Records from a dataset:
____________________
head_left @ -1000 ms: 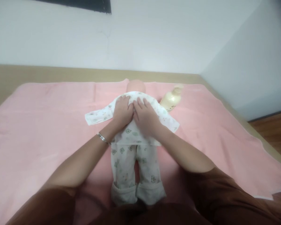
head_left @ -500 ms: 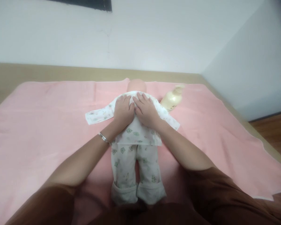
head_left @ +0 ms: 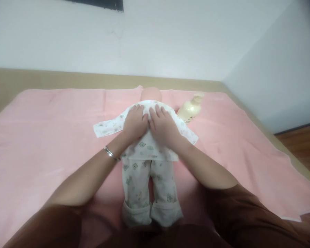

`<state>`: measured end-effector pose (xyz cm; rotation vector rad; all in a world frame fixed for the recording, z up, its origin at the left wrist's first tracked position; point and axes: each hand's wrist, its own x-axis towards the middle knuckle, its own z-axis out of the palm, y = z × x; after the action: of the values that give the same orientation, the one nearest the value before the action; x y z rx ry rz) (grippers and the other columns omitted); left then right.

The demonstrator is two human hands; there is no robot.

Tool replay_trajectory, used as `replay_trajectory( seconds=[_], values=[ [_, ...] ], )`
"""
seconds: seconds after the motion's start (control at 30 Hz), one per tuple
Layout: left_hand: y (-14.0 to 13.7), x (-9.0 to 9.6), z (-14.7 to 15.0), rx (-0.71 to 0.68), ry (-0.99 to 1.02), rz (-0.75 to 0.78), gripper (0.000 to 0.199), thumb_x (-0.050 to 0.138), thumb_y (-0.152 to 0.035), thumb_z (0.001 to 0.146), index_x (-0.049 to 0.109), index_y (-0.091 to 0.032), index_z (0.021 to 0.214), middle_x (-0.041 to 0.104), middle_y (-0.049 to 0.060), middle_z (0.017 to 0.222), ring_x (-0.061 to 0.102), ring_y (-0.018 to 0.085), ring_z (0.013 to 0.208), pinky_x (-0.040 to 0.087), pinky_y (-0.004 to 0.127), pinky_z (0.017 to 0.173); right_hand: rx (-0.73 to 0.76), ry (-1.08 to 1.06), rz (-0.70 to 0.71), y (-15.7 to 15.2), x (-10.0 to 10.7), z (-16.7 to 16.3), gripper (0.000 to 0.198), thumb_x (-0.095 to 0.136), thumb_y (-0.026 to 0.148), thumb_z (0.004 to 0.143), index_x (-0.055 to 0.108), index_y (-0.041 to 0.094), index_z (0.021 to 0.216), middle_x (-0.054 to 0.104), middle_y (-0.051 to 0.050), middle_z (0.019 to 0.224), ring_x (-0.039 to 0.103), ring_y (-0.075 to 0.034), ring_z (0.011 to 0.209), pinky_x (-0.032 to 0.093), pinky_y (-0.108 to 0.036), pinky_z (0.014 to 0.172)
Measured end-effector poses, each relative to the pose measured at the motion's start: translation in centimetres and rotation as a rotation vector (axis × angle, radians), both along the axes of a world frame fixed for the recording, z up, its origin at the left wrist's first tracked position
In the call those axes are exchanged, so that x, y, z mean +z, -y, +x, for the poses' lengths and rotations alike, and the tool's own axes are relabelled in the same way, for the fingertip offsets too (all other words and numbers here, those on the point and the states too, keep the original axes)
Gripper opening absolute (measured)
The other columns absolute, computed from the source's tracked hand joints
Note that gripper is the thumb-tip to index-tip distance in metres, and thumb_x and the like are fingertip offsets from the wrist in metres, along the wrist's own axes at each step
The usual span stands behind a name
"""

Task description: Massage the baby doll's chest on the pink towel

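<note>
A baby doll [head_left: 151,94] lies face down on a pink blanket, its bare head pointing away from me. It wears a white printed top [head_left: 147,148] with its sleeves spread to both sides, and matching trousers [head_left: 136,182] with turned-up cuffs. Flat on the upper left of the doll's back rests my left hand [head_left: 135,120], fingers stretched out. Beside it my right hand [head_left: 162,124] lies on the upper right of the back, fingers spread, slightly blurred. The two thumbs almost meet over the middle. Neither hand grips anything.
A cream pump bottle [head_left: 189,109] lies tilted on the blanket, right of the doll's shoulder. The pink blanket [head_left: 54,137] covers most of a tan surface [head_left: 67,78]. White walls [head_left: 170,41] rise behind and at the right.
My right hand has shifted slightly to the right, its fingers turned more straight ahead. My left wrist has moved a little outward to the left. The doll and bottle have stayed in place.
</note>
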<state>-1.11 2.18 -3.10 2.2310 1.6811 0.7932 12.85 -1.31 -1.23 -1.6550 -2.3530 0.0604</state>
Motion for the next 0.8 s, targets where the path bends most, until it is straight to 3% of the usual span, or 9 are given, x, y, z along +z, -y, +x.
replay_trajectory(
  seconds=[0.1,0.2,0.33,0.43,0.53,0.7,0.8],
  values=[
    [-1.2,-0.1,-0.9,0.021,0.04,-0.052,0.051,0.031,-0.028,0.097,0.055,-0.005,0.136,0.056,0.019,0.146,0.049,0.029,0.14,0.037,0.048,0.123,0.055,0.031,0.07,2.6,-0.2,-1.3,0.057,0.028,0.025,0.102,0.039,0.003,0.153,0.036,-0.019,0.161,0.028,-0.041,0.152,0.028,-0.061,0.122],
    [-1.7,-0.3,-1.2,0.023,0.051,-0.041,0.05,0.029,-0.028,0.098,0.056,-0.009,0.135,0.057,0.017,0.145,0.052,0.027,0.137,0.039,0.048,0.121,0.091,-0.017,0.076,2.9,-0.5,-1.7,0.057,0.031,0.023,0.099,0.039,0.003,0.153,0.038,-0.015,0.161,0.027,-0.038,0.153,0.023,-0.058,0.126],
    [0.3,-0.2,-0.1,-0.062,-0.094,0.085,0.049,0.024,-0.019,0.097,0.058,-0.001,0.128,0.059,0.023,0.14,0.05,0.031,0.139,0.035,0.05,0.123,0.069,-0.157,-0.005,-0.5,-0.8,0.0,0.058,0.033,0.023,0.096,0.043,0.011,0.152,0.034,-0.009,0.164,0.026,-0.03,0.155,0.02,-0.055,0.128],
    [3.1,0.0,1.5,-0.042,-0.187,0.15,0.051,0.027,-0.02,0.098,0.05,0.002,0.138,0.051,0.025,0.149,0.04,0.035,0.147,0.029,0.055,0.125,0.019,-0.217,-0.043,-3.4,-1.1,1.7,0.06,0.032,0.027,0.097,0.04,0.007,0.153,0.032,-0.015,0.164,0.025,-0.031,0.155,0.022,-0.056,0.126],
    [4.6,0.5,2.5,0.028,-0.203,0.11,0.053,0.035,-0.026,0.098,0.045,0.002,0.142,0.043,0.026,0.155,0.036,0.037,0.15,0.031,0.054,0.125,-0.058,-0.225,-0.052,-4.4,-1.2,2.5,0.061,0.03,0.034,0.1,0.038,0.004,0.153,0.034,-0.02,0.162,0.029,-0.034,0.153,0.025,-0.057,0.125],
    [2.2,1.7,0.8,-0.043,-0.117,-0.002,0.038,0.035,-0.021,0.095,0.061,-0.007,0.118,0.062,0.021,0.135,0.052,0.033,0.136,0.04,0.05,0.119,-0.024,-0.063,-0.011,-1.2,-0.4,1.1,0.059,0.026,0.028,0.102,0.037,-0.002,0.151,0.037,-0.027,0.158,0.032,-0.04,0.151,0.029,-0.061,0.121],
    [0.1,1.6,-0.5,-0.002,-0.015,-0.09,0.033,0.036,-0.024,0.093,0.062,-0.014,0.112,0.066,0.016,0.127,0.06,0.031,0.122,0.048,0.05,0.11,0.08,-0.005,0.031,1.4,-0.1,-0.2,0.059,0.03,0.029,0.102,0.039,0.0,0.152,0.036,-0.022,0.16,0.029,-0.041,0.152,0.027,-0.059,0.124]
  ],
)
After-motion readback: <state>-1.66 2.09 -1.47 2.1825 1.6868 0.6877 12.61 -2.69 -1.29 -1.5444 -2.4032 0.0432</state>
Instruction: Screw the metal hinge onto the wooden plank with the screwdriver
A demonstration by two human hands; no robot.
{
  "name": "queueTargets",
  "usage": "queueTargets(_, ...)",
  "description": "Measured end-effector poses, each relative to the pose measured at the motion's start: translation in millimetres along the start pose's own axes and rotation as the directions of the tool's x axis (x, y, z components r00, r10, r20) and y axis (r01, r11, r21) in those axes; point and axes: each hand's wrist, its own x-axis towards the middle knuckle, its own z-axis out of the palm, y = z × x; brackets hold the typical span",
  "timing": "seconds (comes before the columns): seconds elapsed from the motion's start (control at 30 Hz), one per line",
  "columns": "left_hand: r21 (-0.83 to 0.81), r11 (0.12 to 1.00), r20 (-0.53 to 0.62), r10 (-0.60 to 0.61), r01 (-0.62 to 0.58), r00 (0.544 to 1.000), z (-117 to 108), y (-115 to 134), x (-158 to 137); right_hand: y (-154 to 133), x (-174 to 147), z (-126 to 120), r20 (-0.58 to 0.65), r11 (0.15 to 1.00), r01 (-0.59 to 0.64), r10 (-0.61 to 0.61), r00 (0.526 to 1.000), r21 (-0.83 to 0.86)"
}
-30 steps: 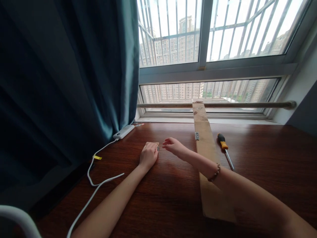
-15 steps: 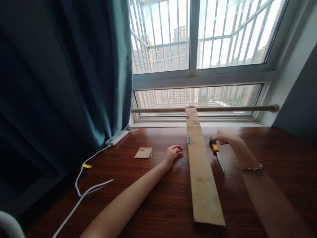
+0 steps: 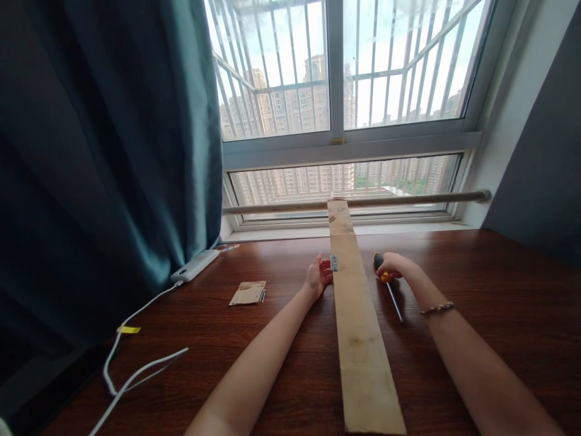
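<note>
A long pale wooden board (image 3: 361, 327) lies lengthwise on the table, its far end by the window rail. A small metal hinge or plate (image 3: 334, 263) with holes sits at its left edge. Beside that plate is my left hand (image 3: 319, 275), fingers apart at the board's edge; whether they touch it is hard to tell. To the right of the board, my right hand (image 3: 394, 265) is closed around the black-and-yellow handle of a screwdriver (image 3: 394, 301). The shaft points toward me, its tip low over or on the tabletop.
A piece of brown cardboard (image 3: 247, 293) with several small screws (image 3: 262, 295) at its edge lies on the left of the table (image 3: 281, 399). Farther left are a white power strip (image 3: 196, 266), its white cable (image 3: 136, 369) and a blue curtain (image 3: 181, 151). A rail (image 3: 408, 199) crosses the window.
My right hand has come down onto the screwdriver and taken hold of its handle. My left hand has moved up to the metal plate at the board's edge. The camera view has shifted slightly.
</note>
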Motion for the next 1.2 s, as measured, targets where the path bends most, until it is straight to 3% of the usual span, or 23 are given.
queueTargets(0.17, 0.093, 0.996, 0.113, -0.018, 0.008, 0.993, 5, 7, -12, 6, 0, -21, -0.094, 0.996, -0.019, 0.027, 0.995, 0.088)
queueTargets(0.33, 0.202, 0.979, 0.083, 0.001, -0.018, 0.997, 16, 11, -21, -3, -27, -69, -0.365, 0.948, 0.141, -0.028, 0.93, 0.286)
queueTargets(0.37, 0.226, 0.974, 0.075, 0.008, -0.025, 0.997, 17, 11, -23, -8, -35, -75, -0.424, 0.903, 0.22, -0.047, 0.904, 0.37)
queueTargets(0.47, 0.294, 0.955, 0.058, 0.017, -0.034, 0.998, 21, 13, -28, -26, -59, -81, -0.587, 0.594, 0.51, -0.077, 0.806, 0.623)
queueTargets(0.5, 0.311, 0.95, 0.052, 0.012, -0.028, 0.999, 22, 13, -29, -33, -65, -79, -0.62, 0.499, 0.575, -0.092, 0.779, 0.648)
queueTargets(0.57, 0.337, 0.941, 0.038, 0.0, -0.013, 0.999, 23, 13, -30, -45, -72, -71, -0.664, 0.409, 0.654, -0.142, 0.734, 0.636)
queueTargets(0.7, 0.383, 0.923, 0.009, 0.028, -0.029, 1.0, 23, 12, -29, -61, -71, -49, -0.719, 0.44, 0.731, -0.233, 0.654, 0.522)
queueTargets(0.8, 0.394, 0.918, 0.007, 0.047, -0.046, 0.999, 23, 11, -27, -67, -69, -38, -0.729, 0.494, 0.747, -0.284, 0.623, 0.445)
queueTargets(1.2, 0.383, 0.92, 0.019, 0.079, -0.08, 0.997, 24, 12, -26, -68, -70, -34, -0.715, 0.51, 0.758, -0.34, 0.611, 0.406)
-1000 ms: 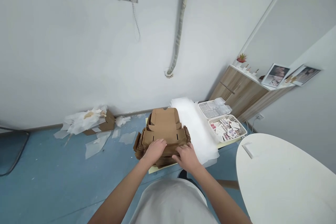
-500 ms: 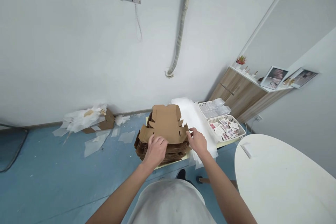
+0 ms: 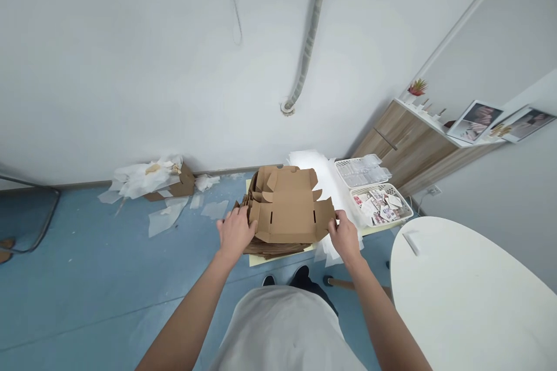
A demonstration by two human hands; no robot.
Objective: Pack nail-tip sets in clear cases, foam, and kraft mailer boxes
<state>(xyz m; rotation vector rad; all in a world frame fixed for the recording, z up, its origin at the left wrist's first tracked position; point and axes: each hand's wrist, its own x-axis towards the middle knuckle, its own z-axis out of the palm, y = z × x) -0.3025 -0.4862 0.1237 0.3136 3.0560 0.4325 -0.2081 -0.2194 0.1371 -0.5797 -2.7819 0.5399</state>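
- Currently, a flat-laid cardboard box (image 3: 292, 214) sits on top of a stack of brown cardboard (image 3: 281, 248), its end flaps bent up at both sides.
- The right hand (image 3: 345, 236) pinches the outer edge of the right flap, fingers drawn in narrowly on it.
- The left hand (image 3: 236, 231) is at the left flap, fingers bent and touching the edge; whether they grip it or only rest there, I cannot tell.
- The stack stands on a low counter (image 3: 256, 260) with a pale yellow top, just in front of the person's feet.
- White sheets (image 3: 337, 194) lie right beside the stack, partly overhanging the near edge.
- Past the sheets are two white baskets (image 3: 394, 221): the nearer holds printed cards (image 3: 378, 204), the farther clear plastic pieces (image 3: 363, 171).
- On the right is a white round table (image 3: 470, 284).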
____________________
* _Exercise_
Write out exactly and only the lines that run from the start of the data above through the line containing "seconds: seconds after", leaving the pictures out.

* _Written answer_
head_left @ -1000 ms: 
head_left @ -500 ms: 
head_left @ +0 ms: 

`<state>`: measured end-effector pose (xyz cm; rotation vector rad; all in a world frame fixed for the recording, z up, its origin at the left wrist's first tracked position; point and axes: each hand's wrist, its own x-axis towards the middle knuckle, its own z-axis out of the palm, y = z × x; after the action: of the values that give the same orientation, the one nearest the value before the action; x y z rx ry rz) (grippers and the other columns omitted); left then right.

The demonstrator is two human hands; there is no robot.

Tool replay_trajectory, used as `replay_trajectory( seconds=[_], values=[ [_, ...] ], )`
"""
seconds: seconds after the motion's start (control at 30 Hz), one per tuple

This answer has no further content.